Database gives free ride to transportation research

Database gives free ride to transportation research

By Tony Lee Orr

GCN Staff

A new Web database, Transportation Research Information Service Online, offers public access to more than 400,000 records of published and ongoing transportation research.


You can access the TRIS Online bibliographic transportation database through the National Transportation Library's Web site, at ntl.bts.gov, or at tris.amti.com/search.cfm.


TRIS Online is a component of the National Transportation Library's Web site, at ntl.bts.gov. TRIS Online is also accessible at tris.amti.com/search.cfm.

TRIS Online, the world's most comprehensive bibliographic transportation database, was developed by the federal Transportation Research Board with input from state and federal agencies, officials said during the board's 79th annual meeting.

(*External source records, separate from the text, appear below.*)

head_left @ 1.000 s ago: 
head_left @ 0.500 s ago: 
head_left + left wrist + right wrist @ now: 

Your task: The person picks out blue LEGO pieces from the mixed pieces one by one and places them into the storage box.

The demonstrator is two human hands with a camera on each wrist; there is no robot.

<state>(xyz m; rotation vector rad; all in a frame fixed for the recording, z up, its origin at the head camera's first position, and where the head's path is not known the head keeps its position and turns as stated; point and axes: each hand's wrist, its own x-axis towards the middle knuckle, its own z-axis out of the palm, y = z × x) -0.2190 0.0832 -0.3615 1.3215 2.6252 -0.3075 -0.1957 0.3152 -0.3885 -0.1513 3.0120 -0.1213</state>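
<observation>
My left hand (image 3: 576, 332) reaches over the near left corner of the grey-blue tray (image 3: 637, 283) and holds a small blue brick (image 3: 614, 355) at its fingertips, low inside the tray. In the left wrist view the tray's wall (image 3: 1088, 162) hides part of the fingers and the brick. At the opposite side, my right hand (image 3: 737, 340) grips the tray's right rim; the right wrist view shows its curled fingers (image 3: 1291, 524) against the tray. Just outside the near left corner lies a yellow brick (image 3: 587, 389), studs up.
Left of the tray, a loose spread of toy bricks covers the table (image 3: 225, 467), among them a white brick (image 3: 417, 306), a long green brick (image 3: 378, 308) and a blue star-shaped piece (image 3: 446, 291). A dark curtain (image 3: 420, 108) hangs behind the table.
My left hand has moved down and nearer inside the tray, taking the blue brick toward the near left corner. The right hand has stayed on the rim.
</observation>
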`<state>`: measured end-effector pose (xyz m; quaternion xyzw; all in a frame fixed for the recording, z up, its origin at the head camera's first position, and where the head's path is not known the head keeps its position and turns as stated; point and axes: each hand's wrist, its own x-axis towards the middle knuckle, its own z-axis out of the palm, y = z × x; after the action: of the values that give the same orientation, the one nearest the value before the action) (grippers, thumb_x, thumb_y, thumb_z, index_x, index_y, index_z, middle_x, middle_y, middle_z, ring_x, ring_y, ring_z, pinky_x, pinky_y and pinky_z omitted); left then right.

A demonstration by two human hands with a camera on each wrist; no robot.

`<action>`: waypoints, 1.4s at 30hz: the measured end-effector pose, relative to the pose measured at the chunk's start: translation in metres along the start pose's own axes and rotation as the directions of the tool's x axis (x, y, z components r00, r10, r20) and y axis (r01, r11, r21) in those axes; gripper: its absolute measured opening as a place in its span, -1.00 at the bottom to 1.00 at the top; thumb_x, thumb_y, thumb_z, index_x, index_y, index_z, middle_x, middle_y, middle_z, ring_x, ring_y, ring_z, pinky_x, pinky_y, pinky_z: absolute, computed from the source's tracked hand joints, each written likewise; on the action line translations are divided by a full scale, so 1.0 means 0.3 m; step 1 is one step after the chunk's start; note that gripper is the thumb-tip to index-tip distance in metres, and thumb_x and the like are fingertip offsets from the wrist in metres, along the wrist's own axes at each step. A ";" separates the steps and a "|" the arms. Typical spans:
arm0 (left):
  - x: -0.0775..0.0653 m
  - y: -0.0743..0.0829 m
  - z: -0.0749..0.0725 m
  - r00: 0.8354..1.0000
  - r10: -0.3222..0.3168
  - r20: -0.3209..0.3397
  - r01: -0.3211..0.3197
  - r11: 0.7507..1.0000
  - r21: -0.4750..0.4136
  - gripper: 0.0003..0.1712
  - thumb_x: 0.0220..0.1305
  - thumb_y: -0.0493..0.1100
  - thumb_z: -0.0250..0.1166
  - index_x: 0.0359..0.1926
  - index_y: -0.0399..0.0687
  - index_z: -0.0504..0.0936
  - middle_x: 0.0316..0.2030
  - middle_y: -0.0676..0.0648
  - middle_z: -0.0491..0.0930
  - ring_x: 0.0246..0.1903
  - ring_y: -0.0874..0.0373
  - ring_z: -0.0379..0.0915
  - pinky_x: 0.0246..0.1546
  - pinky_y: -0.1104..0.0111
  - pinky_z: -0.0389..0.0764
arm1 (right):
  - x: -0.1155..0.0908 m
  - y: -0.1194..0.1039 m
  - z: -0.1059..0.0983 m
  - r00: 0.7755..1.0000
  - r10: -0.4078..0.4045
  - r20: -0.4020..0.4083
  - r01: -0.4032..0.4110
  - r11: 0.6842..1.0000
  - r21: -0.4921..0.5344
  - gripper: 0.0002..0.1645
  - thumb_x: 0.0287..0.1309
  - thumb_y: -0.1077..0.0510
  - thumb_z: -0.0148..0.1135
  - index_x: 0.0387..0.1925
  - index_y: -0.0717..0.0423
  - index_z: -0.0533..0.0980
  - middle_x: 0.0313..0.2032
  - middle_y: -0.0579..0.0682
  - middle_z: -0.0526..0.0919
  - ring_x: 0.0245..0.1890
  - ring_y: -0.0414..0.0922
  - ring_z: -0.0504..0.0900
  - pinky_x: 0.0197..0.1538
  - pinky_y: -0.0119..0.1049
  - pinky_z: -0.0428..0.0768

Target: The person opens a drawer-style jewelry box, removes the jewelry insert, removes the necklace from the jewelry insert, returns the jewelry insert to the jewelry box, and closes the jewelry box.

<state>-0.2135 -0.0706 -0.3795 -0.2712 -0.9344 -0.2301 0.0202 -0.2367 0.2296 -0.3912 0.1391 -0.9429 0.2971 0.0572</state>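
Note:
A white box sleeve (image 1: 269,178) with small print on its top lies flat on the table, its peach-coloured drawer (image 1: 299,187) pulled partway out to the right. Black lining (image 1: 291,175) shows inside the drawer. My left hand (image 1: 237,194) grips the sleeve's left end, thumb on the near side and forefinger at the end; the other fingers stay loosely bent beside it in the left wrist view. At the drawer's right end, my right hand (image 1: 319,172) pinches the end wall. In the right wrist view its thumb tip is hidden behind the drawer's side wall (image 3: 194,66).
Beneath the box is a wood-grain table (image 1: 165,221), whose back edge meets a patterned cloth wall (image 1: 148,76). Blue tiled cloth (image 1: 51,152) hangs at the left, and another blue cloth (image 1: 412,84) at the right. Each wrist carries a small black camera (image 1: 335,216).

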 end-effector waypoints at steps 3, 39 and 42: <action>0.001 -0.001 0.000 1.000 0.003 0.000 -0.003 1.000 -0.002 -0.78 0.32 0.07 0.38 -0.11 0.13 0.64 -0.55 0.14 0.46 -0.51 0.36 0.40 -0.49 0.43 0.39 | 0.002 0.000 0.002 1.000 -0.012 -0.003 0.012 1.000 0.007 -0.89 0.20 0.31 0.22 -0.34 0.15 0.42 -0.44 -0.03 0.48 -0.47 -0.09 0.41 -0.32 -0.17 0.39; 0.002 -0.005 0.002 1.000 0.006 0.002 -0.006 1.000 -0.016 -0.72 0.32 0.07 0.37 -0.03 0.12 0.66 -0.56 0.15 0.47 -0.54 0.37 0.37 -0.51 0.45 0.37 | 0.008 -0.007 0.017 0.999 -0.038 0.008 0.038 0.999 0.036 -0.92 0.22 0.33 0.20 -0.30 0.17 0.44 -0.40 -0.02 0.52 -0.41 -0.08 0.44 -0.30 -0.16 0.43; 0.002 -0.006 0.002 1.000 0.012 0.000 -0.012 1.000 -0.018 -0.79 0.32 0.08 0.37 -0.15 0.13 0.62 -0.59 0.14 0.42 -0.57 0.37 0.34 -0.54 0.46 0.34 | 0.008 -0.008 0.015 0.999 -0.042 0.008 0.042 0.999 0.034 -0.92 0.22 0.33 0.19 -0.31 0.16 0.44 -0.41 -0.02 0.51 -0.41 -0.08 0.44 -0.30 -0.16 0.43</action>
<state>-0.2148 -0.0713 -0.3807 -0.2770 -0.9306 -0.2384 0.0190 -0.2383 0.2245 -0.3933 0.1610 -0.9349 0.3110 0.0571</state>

Innovative uses of technology can help solve the nation's transportation problems, Transportation Secretary Rodney E. Slater said last month before helping department officials unveil the database.

Filling the stacks

At last year's annual meeting, Transportation officials agreed to provide public access to the data through the Web. The library staff responds to 25,000 e-mail messages and telephone inquiries annually.

Access to the system is free.

A $250,000 congressional appropriation funded the project, said Cynthia Sparkman, who manages TRIS Online.

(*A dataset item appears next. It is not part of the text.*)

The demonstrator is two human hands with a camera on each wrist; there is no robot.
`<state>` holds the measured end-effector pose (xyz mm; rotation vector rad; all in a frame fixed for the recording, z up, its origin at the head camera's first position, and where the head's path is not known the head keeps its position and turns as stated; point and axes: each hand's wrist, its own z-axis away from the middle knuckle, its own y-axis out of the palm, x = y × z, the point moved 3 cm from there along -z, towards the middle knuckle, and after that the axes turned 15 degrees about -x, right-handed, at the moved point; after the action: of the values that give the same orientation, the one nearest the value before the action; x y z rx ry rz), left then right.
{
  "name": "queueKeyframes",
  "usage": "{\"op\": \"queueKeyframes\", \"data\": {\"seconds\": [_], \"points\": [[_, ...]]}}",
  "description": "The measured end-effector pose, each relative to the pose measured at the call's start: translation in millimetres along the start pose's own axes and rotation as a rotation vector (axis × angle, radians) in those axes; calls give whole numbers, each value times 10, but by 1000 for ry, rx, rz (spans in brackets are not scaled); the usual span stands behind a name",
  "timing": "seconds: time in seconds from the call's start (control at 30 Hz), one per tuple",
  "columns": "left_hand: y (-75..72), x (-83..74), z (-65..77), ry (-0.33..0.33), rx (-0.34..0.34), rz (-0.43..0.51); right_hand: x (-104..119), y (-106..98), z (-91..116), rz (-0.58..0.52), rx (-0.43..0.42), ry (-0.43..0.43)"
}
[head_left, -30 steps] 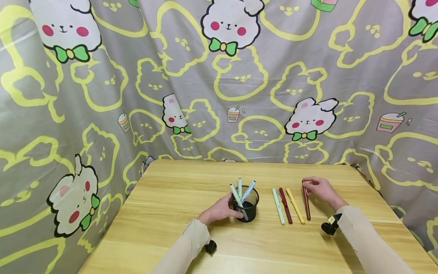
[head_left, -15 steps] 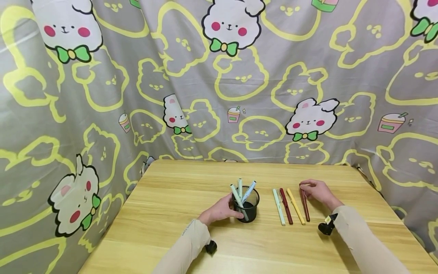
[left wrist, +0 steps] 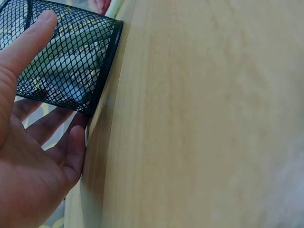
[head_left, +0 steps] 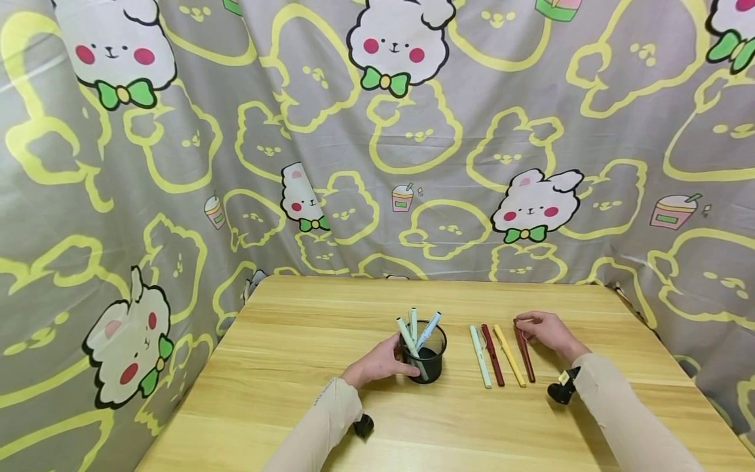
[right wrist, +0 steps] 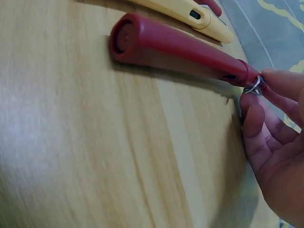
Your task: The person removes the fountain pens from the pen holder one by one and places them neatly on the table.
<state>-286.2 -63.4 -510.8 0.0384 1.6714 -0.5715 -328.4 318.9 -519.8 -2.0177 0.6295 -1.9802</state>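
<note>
In the head view my left hand [head_left: 380,360] holds the black mesh pen cup [head_left: 434,368] from its left side. The left wrist view shows the thumb across the mesh and the fingers round the far side. Two pale green pens [head_left: 407,335] and a light blue pen [head_left: 428,330] lean upright inside the cup. My right hand [head_left: 553,333] pinches the far end of a dark red pen [head_left: 525,359]. Its cap and clip are by my fingertips in the right wrist view, and its near end [right wrist: 126,39] is at or close to the tabletop.
Left of the pinched pen lie a yellow pen [head_left: 510,357], another dark red pen [head_left: 493,357] and a mint green pen [head_left: 480,357], side by side. A wooden table [head_left: 283,341] carries everything. Patterned grey curtains [head_left: 342,144] hang behind it and at both sides.
My right hand has shifted slightly left and nearer, bringing the dark red pen's far end closer to the yellow pen. My left hand and the cup have stayed in place.
</note>
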Motion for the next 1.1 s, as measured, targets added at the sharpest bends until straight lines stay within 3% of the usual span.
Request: {"op": "queueKeyframes", "data": {"seconds": [0.43, 0.77, 1.1], "points": [[2, 42, -1, -25, -18, -32, 0, 19, 16, 41, 43, -14], [-4, 26, -6, -13, -16, -39, 56, 53, 28, 62, 3, -64], [-4, 11, 5, -12, -16, -40, 21, 66, 13, 89, -8, -61]]}}
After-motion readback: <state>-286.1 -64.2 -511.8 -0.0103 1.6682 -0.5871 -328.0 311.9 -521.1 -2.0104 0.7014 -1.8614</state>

Bureau of Transportation Statistics director Ashish Sen said, 'Anyone having anything to do with transportation would benefit from this Web site.'

Transportation library staff members are scurrying to fill the virtual stacks. New documents are entered into the system daily, Sparkman said. The goal is to have more than 20,000 new records available online by July.

TRIS Online includes full-text reports or links to the publishers or suppliers that produced the original documents, Sparkman said. Each month, about 100 new research documents will be added to the system, Sparkman said. Within three years, more than 70 percent of government reports listed at TRIS Online are expected to be available to download, print or e-mail.

Slater said TRIS Online puts information at the hands of those who design systems of travel.

'We cross international boundaries and exchange information worldwide,' Slater said. 'We are making government more accessible.'

The Transportation Research Board will continue to produce the site. The Bureau of Transportation Statistics will publish the database and make it available on the Internet as part of the library, officials said.

'This initiative is another example of President Clinton and Vice President Gore's efforts to make government more accessible to every American,' Slater said.